Gun Proponents Are Optimistic About Lifting Restrictions

At the time, Justice John Paul Stevens wrote he feared "that the District's policy choice may well be just the first of an unknown number of dominoes to be knocked off the table."

And that could very well be the case as gun rights advocates hope to extend last year's ruling to all cities and states.

Overturning Chicago's gun ordinance, which was put into law in 1982, would be the first step, and proponents of gun rights are hoping the Supreme Court will rule in their favor.

"When they decided it was an individual right in the last case, I mean you can't say it's an individual right for citizens in Washington, D.C., but not in Maine. You can't say you have a right to speak in Washington, but not in Chicago. You have a right to practice religion in D.C., but not in Texas. Cruel and unusual punishment is outlawed in D.C., but not in Wyoming, I mean, that's not the way our country works," said Wayne LaPierre, executive vice president of the National Rifle Association (NRA).

"Individual, fundamental, core rights are for all Americans, and I think that's what the court's going to say in this case," LaPierre told ABC News.

Across the country, gun rights proponents say the momentum is shifting in their favor.

"Although it became popular a while ago to stamp out our Second Amendment rights, but it's fading by ... It is a shift," said seller Jerry Cochran at a recent gun show.

But the big question that remains is what kind of restrictions can be imposed on gun ownership.

In the landmark D.C. case, Justice Antonin Scalia, mindful of high crime rates, said the right to hold firearms was not absolute.

"Nothing in our opinion should be taken to cast doubt on longstanding prohibitions on the possession of firearms by felons and the mentally ill," he wrote, or in "sensitive places" like schools or government buildings, or laws regulating commerce in firearms, as well as banning "dangerous and unusual weapons," which would include military-style assault weapons.

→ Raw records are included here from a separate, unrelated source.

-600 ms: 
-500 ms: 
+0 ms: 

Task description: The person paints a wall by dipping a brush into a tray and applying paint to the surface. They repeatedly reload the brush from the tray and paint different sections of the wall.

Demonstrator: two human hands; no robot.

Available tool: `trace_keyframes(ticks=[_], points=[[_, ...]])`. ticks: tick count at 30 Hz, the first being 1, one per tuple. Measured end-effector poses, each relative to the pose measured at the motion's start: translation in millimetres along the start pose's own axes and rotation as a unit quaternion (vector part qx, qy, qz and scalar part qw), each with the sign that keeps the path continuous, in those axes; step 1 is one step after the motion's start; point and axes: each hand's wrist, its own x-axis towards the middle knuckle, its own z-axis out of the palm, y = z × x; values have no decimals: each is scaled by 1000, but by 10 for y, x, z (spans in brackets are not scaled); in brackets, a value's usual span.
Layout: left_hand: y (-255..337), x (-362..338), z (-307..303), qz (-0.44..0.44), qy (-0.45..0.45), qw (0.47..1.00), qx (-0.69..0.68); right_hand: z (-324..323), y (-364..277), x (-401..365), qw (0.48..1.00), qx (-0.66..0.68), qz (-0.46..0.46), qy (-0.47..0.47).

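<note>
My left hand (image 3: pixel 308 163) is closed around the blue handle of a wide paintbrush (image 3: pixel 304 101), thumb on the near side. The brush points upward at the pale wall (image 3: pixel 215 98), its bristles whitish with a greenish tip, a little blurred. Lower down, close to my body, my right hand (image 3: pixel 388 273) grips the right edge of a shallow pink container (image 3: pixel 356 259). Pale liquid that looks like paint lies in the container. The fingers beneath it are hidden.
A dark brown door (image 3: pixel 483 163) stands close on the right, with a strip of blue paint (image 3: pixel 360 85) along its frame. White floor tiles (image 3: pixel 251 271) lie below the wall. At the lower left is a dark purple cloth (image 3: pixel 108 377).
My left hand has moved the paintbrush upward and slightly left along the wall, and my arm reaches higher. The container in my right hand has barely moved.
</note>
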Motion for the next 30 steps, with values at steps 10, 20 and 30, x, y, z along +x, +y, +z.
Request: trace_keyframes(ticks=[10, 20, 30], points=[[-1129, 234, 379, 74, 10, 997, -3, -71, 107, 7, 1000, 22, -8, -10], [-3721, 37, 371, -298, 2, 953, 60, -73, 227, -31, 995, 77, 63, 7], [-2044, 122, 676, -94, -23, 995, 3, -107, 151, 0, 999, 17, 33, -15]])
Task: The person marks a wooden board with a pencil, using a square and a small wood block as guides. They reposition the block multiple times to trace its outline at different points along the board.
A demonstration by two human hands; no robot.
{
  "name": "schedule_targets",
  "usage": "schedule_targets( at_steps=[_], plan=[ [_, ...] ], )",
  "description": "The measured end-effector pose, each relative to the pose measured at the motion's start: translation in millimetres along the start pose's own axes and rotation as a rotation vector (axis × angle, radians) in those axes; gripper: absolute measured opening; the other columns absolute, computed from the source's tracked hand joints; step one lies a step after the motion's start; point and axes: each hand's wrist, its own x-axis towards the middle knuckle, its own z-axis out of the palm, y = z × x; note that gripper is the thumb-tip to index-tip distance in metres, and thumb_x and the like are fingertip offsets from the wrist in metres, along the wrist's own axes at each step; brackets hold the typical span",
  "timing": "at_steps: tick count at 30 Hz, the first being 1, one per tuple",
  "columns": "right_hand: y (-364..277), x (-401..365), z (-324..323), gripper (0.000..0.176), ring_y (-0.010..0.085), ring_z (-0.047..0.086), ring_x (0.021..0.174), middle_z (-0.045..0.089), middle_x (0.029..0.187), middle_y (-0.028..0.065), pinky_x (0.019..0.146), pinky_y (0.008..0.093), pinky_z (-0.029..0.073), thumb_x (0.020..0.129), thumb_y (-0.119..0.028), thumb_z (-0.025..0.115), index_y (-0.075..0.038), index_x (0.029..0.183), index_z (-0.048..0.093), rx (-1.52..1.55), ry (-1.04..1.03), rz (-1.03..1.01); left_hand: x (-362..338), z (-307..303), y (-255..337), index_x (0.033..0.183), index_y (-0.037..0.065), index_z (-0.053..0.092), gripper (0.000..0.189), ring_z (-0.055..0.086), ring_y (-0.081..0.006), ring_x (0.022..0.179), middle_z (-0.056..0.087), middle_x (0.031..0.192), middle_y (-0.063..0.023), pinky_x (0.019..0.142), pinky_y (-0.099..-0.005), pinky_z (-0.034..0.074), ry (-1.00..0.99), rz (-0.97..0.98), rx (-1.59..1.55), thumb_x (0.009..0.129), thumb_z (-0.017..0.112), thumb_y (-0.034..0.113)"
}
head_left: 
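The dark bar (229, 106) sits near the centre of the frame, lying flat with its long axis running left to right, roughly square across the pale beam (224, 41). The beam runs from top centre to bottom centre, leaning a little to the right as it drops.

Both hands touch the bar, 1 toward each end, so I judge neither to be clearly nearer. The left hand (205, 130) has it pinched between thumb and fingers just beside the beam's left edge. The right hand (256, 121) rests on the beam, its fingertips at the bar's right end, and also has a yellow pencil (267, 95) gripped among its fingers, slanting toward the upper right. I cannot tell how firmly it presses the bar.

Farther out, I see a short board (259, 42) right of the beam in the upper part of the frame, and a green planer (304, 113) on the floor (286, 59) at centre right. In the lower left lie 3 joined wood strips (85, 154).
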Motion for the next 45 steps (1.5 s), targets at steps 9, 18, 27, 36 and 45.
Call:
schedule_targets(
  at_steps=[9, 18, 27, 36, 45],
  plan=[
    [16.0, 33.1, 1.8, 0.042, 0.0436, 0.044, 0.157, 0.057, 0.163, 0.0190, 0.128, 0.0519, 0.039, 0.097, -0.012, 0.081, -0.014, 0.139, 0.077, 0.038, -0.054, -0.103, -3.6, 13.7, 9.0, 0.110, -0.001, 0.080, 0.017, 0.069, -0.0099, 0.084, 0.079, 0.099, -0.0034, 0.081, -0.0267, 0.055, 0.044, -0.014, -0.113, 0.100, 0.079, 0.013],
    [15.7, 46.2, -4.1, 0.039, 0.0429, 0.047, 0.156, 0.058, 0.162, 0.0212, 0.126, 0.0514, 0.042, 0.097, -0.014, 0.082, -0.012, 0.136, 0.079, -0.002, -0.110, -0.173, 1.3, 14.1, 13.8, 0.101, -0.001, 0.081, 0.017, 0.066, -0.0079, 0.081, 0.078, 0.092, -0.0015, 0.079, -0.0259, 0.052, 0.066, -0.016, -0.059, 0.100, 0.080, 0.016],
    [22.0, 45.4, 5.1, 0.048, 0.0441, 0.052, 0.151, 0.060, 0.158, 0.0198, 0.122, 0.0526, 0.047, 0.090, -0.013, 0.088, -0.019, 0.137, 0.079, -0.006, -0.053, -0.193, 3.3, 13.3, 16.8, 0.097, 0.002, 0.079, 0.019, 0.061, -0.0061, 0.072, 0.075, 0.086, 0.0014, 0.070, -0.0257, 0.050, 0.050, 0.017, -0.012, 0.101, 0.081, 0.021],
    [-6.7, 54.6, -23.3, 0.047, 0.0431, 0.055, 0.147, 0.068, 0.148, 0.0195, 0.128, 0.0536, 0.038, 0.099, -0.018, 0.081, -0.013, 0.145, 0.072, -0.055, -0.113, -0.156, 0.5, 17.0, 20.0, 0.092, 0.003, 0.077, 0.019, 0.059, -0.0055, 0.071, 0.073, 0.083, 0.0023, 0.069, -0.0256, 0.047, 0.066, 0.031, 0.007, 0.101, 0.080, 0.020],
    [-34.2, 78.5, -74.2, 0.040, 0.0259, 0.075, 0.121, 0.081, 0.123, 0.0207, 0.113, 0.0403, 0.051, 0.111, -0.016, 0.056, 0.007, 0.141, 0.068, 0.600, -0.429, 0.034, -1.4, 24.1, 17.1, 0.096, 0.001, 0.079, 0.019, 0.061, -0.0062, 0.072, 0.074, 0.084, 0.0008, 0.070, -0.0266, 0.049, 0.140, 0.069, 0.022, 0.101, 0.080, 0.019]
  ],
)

Gun control advocates, who were devastated by the D.C. ruling and admit they will probably lose the Chicago case, are pinning their hopes on this opening left by the court.

"The court made it very clear that the Second Amendment right is not unlimited and that there can be restrictions on who gets guns, where they take guns, what kind of guns they get, how they're carried, how they're stored, how they're sold," said Paul Helmke, president of the Brady Campaign, a gun control advocacy group.

That's why the Supreme Court's case has implications for the rest of the country and opens up a whole new chapter in the gun battle. If outright bans are eliminated, the two sides will fight over restrictions such as registration and waiting periods. Those could be the next battle to reach the Supreme Court.

Even as Chicago remains divided over gun laws -- some believe it would only contribute to the escalating violence -- for some residents such as McDonald, overturning the city's laws would mean more protection.

"The days that we live in now and the people that we live around," McDonald said. "I never thought would be as dangerous as I see they are today."